Please write out, exactly, every line of the listing from its first line through the one that includes "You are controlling".

*** Begin section ***

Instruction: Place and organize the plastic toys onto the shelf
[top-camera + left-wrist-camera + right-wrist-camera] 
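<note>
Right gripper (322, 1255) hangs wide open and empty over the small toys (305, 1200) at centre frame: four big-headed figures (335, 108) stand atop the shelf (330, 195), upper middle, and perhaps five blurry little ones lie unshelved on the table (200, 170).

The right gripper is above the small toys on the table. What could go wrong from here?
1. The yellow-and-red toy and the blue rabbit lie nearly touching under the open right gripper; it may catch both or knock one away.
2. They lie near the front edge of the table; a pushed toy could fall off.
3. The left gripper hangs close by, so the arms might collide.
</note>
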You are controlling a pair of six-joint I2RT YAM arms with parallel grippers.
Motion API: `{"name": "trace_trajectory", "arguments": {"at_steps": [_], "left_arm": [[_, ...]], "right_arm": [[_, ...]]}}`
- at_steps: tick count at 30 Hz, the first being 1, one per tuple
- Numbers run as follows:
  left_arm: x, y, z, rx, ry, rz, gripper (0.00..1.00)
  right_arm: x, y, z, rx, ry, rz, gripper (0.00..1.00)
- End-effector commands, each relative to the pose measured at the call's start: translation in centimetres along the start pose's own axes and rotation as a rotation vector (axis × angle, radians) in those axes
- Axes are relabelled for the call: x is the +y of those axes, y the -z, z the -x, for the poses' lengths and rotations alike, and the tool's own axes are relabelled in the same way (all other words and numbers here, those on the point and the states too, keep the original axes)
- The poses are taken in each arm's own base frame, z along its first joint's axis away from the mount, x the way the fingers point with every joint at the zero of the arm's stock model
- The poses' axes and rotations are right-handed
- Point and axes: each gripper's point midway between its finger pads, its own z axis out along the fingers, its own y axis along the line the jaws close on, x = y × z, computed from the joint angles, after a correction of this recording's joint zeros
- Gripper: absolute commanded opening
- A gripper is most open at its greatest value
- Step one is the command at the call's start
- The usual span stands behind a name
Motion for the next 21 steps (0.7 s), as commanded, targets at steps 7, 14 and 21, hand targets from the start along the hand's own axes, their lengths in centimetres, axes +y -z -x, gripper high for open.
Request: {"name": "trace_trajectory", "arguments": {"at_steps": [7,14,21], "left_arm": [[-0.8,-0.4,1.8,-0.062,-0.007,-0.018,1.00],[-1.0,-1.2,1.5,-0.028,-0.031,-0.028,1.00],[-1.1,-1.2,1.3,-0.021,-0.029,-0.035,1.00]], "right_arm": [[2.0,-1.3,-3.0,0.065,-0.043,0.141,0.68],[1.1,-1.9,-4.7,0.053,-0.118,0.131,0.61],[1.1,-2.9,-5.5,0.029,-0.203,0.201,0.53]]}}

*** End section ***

* ANSWER BOX:
Instruction: Place and organize the plastic toys onto the shelf
[top-camera + left-wrist-camera + right-wrist-camera] 
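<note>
Right gripper (322, 1255) hangs wide open and empty over the small toys (305, 1200) at centre frame: four big-headed figures (335, 108) stand atop the shelf (330, 195), upper middle, and perhaps five blurry little ones lie unshelved on the table (200, 170).

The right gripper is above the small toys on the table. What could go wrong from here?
1. The yellow-and-red toy and the blue rabbit lie nearly touching under the open right gripper; it may catch both or knock one away.
2. They lie near the front edge of the table; a pushed toy could fall off.
3. The left gripper hangs close by, so the arms might collide.
</note>
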You are controlling a pair of six-joint I2RT YAM arms with parallel grippers.

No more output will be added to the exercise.